-- Data shown --

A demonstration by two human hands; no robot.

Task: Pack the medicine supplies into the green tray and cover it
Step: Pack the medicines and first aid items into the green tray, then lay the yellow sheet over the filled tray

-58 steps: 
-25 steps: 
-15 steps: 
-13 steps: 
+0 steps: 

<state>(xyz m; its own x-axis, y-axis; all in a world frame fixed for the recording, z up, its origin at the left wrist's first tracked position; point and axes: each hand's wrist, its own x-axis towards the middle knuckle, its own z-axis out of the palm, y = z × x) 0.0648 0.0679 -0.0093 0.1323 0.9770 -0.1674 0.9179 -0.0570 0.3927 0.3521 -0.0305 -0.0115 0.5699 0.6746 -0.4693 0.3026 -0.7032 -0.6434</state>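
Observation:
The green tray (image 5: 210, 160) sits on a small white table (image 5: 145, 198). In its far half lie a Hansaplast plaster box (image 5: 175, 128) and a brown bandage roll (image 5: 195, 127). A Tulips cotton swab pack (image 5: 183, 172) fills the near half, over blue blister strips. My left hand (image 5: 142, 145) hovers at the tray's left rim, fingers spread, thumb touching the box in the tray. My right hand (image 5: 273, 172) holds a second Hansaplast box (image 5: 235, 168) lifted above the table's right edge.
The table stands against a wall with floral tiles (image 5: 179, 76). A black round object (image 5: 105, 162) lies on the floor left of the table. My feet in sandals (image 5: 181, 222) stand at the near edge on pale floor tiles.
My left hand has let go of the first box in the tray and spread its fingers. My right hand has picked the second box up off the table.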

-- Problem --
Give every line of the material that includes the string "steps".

-- Answer to this problem --
-58 steps: 
-25 steps: 
-15 steps: 
-13 steps: 
+0 steps: 

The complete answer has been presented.